Task item: The answer is an exact repeat of the entries below, with the pictures omitted.

(Items from a dataset)
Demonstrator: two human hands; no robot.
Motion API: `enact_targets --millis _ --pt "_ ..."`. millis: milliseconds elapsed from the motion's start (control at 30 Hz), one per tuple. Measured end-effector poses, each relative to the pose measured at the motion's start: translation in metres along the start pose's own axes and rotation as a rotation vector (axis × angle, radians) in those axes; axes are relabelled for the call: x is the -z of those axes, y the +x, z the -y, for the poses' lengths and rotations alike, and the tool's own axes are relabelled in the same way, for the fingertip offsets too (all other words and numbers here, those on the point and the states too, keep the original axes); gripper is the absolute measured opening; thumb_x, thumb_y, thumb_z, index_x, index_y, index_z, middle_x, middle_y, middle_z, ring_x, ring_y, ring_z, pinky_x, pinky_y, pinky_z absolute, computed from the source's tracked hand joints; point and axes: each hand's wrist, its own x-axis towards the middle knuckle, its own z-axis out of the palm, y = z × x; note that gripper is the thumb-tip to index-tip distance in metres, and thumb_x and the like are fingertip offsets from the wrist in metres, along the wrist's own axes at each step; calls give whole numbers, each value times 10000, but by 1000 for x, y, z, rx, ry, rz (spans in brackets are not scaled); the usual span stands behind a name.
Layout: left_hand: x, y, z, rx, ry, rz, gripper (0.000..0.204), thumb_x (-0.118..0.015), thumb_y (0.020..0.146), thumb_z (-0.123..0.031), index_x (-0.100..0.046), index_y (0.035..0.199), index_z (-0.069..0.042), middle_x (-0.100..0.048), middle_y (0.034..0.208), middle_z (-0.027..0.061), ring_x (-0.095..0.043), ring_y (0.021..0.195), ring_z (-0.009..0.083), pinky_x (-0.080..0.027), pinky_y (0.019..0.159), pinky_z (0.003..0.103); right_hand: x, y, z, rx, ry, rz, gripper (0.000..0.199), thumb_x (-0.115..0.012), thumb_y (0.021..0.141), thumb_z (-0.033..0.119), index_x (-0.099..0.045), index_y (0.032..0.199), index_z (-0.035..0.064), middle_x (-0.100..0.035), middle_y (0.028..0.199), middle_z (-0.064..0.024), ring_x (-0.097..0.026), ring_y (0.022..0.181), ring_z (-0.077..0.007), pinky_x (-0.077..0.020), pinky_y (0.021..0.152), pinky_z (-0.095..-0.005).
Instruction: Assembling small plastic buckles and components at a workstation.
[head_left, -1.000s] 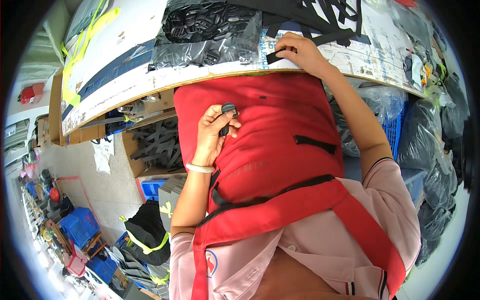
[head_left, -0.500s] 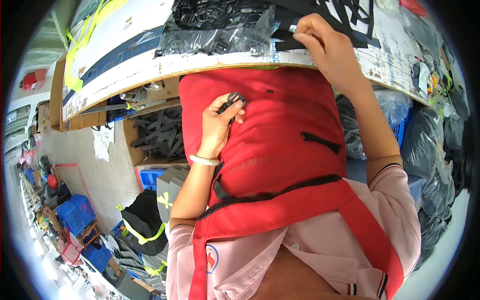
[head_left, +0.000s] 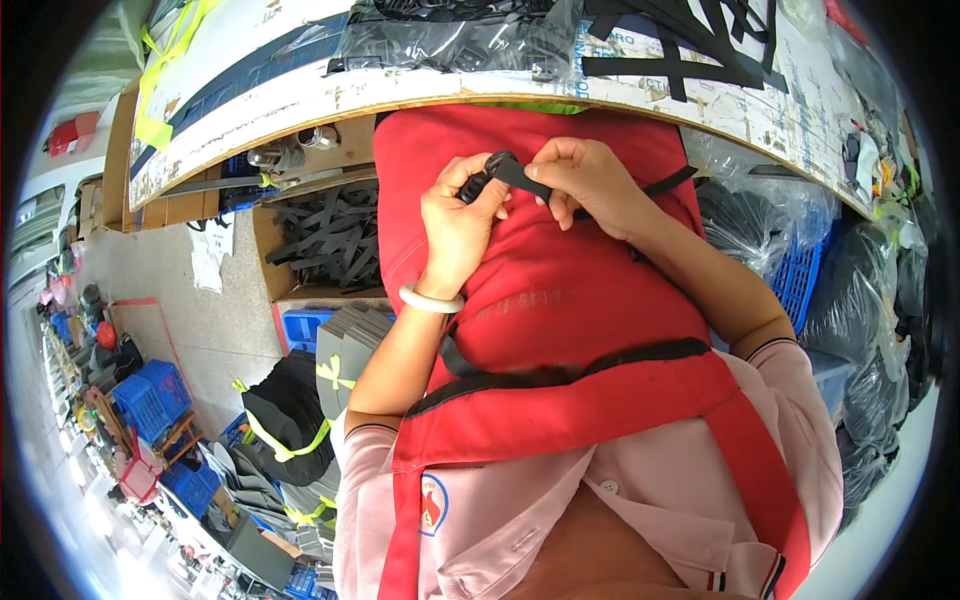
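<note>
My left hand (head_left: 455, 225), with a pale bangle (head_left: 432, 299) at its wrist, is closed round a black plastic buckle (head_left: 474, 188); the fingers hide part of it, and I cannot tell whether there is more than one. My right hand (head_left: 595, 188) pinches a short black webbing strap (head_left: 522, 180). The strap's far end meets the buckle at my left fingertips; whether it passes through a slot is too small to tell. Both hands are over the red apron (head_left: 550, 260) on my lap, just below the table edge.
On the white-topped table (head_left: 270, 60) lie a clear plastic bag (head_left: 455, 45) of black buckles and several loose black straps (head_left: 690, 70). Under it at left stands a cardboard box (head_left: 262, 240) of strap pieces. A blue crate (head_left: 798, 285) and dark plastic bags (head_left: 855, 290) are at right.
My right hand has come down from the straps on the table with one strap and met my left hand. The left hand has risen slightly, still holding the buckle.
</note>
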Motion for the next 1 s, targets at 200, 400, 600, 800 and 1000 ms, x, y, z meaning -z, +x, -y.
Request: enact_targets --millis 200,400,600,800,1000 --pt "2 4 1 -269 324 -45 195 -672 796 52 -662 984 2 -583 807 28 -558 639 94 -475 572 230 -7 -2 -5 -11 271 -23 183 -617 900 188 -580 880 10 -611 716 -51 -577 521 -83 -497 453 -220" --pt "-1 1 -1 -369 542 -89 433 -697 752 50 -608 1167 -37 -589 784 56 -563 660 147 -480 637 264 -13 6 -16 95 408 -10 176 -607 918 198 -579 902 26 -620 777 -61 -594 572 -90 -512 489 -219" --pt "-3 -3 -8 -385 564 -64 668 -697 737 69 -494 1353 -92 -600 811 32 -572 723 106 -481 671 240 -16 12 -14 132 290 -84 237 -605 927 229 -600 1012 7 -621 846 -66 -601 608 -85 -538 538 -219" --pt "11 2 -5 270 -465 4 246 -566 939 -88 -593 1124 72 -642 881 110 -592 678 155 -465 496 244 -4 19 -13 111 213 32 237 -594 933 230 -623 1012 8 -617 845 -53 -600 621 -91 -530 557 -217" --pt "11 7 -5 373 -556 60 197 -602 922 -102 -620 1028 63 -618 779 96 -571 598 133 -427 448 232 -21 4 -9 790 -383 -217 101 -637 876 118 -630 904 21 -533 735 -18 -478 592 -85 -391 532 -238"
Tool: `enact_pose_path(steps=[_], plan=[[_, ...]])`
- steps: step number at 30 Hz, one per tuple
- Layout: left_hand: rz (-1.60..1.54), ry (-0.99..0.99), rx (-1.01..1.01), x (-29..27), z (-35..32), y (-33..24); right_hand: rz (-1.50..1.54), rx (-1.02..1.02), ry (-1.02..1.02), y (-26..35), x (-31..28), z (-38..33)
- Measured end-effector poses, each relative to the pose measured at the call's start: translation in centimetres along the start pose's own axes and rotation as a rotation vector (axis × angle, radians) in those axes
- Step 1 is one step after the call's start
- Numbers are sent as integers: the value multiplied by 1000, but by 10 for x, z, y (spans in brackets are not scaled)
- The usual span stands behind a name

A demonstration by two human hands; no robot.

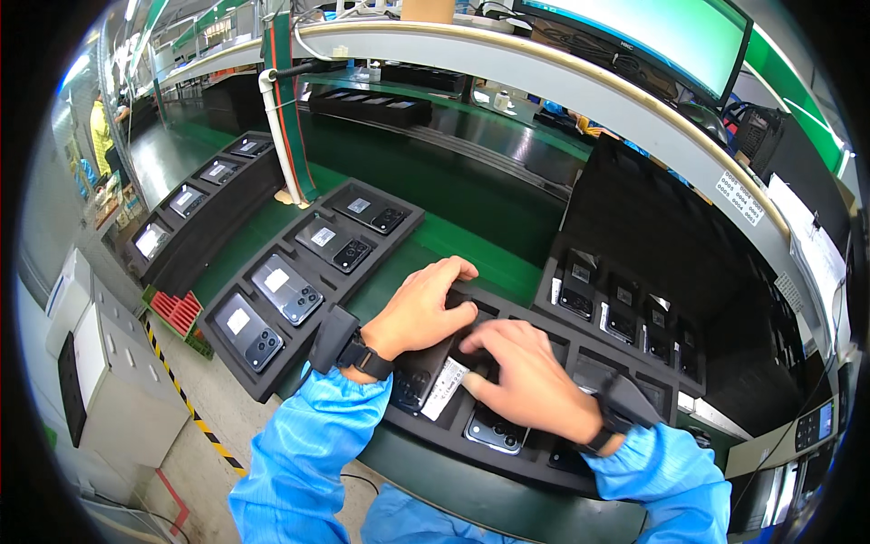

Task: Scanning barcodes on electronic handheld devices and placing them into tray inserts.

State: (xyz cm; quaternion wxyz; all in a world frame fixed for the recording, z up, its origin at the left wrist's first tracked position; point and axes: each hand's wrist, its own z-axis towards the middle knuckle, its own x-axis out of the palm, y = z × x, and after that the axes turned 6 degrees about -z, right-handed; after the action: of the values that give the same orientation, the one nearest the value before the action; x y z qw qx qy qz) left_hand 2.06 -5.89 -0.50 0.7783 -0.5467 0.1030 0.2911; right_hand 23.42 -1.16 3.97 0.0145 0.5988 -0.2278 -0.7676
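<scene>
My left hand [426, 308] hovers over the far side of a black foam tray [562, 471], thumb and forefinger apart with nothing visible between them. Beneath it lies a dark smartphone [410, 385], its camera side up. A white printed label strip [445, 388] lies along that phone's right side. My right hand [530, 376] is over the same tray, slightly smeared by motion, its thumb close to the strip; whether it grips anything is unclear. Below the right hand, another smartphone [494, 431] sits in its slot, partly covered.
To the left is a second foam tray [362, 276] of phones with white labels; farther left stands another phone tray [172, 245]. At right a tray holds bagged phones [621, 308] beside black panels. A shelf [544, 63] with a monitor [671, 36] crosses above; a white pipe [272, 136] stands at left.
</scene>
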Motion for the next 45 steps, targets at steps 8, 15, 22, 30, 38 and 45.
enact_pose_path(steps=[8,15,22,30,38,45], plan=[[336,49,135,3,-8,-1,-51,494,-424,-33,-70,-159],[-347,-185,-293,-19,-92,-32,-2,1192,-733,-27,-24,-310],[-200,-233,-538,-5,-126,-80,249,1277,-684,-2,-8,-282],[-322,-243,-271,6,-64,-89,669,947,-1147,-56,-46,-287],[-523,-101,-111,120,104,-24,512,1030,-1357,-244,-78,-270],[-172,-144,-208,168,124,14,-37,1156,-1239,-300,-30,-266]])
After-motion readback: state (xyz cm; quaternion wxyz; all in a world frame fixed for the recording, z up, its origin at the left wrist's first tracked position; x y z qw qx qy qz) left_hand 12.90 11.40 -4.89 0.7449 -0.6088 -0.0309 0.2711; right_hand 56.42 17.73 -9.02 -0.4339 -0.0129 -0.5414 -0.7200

Task solution:
Demonstrator: two human hands; no robot.
Motion API: `enact_targets --millis _ --pt "_ ..."`. millis: milliseconds elapsed from the motion's start (control at 30 Hz), one per tuple. Measured end-effector poses, each relative to the pose measured at the motion's start: translation in metres along the start pose's own axes and rotation as a rotation vector (axis × angle, radians) in those axes; axes are relabelled for the call: x is the -z of those axes, y the +x, z the -y, for the poses' lengths and rotations alike, and the tool's own axes are relabelled in the same way, for the fingertip offsets too (all other words and numbers here, those on the point and the states too, keep the original axes); gripper is the absolute measured opening; thumb_x, thumb_y, thumb_z, index_x, index_y, index_z, middle_x, middle_y, middle_z, ring_x, ring_y, ring_z, pinky_x, pinky_y, pinky_z absolute, computed from the source's tracked hand joints; point and axes: each hand's wrist, its own x-axis towards the middle knuckle, its own z-axis out of the palm, y = z × x; note that gripper is the thumb-tip to index-tip distance in metres, and thumb_x and the like are fingertip offsets from the wrist in metres, along the wrist's own axes at each step; calls give whole numbers, each value times 10000, but by 1000 for x, y, z, rx, ry, rz (spans in brackets are not scaled); the usual span stands behind a name.
Layout: left_hand: x, y, z, rx, ry, rz, gripper (0.000..0.204), thumb_x (-0.118..0.015), thumb_y (0.020..0.146), thumb_z (-0.123..0.031), index_x (-0.100..0.046), index_y (0.035..0.199), index_z (-0.069..0.042), middle_x (-0.100..0.048), middle_y (0.034..0.208), middle_z (-0.027..0.061), ring_x (-0.095..0.043), ring_y (0.021..0.195), ring_z (-0.009..0.083), pinky_x (-0.080..0.027), pinky_y (0.019..0.159), pinky_z (0.003..0.103); right_hand: x, y, z, rx, ry, rz, gripper (0.000..0.199), thumb_x (-0.115..0.012), thumb_y (0.021..0.141), thumb_z (-0.033..0.119), index_x (-0.099..0.045), index_y (0.032..0.199), index_z (-0.035..0.064), middle_x (-0.100..0.035), middle_y (0.028..0.199), middle_z (-0.064..0.024), ring_x (-0.097..0.026), ring_y (0.022..0.181), ring_z (-0.077..0.007), pinky_x (-0.077..0.020), pinky_y (0.021..0.152), pinky_z (-0.095..-0.005).
Instruction: Assembling small plastic buckles and components at a workstation.
[head_left, -1.000s] 
[head_left, -0.500s] 
[head_left, +0.000s] 
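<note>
My left hand (head_left: 455, 225), with a pale bangle (head_left: 432, 299) at its wrist, is closed round a black plastic buckle (head_left: 474, 188); the fingers hide part of it, and I cannot tell whether there is more than one. My right hand (head_left: 595, 188) pinches a short black webbing strap (head_left: 522, 180). The strap's far end meets the buckle at my left fingertips; whether it passes through a slot is too small to tell. Both hands are over the red apron (head_left: 550, 260) on my lap, just below the table edge.
On the white-topped table (head_left: 270, 60) lie a clear plastic bag (head_left: 455, 45) of black buckles and several loose black straps (head_left: 690, 70). Under it at left stands a cardboard box (head_left: 262, 240) of strap pieces. A blue crate (head_left: 798, 285) and dark plastic bags (head_left: 855, 290) are at right.
My right hand has come down from the straps on the table with one strap and met my left hand. The left hand has risen slightly, still holding the buckle.
</note>
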Motion for the next 1 s, targets at 200, 400, 600, 800 and 1000 ms, x, y, z meaning -z, +x, -y.
Request: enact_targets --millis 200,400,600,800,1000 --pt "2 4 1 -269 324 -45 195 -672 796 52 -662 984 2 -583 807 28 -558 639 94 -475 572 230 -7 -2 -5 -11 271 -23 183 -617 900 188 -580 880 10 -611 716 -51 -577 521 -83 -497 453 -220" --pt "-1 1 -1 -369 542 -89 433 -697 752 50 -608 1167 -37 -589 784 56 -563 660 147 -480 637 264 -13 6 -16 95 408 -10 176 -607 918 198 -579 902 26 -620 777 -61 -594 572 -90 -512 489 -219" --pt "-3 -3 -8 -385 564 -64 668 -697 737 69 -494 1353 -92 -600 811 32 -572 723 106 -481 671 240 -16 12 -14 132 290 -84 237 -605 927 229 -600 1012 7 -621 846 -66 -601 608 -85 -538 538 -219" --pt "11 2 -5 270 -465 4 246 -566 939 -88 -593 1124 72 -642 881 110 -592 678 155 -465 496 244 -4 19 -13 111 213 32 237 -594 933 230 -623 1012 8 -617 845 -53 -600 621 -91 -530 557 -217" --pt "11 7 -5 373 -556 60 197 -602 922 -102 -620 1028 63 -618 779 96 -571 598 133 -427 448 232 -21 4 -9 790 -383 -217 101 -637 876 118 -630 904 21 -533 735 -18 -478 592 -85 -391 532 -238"
Tool: `enact_pose_path(steps=[_], plan=[[_, ...]])`
- steps: step number at 30 Hz, one per tuple
- Layout: left_hand: rz (-1.60..1.54), ry (-0.99..0.99), rx (-1.01..1.01), x (-29..27), z (-35..32), y (-33..24); right_hand: rz (-1.50..1.54), rx (-1.02..1.02), ry (-1.02..1.02), y (-26..35), x (-31..28), z (-38..33)
- Measured end-effector poses, each relative to the pose measured at the call's start: translation in centimetres along the start pose's own axes and rotation as a rotation vector (axis × angle, radians) in those axes
- Step 1 is one step after the call's start
- Numbers are sent as integers: the value multiplied by 1000, but by 10 for x, z, y (spans in brackets are not scaled)
- The usual span stands behind a name

A demonstration by two human hands; no robot.


Task: Scanning barcodes on electronic handheld devices and placing them into tray inserts.

State: (xyz cm; quaternion wxyz; all in a world frame fixed for the recording, z up, its origin at the left wrist's first tracked position; point and axes: each hand's wrist, its own z-axis towards the middle knuckle, its own x-axis out of the palm, y = z × x, and after that the axes turned 6 degrees about -z, right-handed; after the action: of the values that give the same orientation, the one nearest the value before the action; x y z qw qx qy qz) left_hand 2.06 -5.89 -0.50 0.7783 -0.5467 0.1030 0.2911; right_hand 23.42 -1.16 3.97 0.0145 0.5988 -0.2278 -0.7676
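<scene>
My left hand [426, 308] hovers over the far side of a black foam tray [562, 471], thumb and forefinger apart with nothing visible between them. Beneath it lies a dark smartphone [410, 385], its camera side up. A white printed label strip [445, 388] lies along that phone's right side. My right hand [530, 376] is over the same tray, slightly smeared by motion, its thumb close to the strip; whether it grips anything is unclear. Below the right hand, another smartphone [494, 431] sits in its slot, partly covered.
To the left is a second foam tray [362, 276] of phones with white labels; farther left stands another phone tray [172, 245]. At right a tray holds bagged phones [621, 308] beside black panels. A shelf [544, 63] with a monitor [671, 36] crosses above; a white pipe [272, 136] stands at left.
</scene>
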Motion for the next 45 steps, targets at steps 8, 15, 22, 30, 38 and 45.
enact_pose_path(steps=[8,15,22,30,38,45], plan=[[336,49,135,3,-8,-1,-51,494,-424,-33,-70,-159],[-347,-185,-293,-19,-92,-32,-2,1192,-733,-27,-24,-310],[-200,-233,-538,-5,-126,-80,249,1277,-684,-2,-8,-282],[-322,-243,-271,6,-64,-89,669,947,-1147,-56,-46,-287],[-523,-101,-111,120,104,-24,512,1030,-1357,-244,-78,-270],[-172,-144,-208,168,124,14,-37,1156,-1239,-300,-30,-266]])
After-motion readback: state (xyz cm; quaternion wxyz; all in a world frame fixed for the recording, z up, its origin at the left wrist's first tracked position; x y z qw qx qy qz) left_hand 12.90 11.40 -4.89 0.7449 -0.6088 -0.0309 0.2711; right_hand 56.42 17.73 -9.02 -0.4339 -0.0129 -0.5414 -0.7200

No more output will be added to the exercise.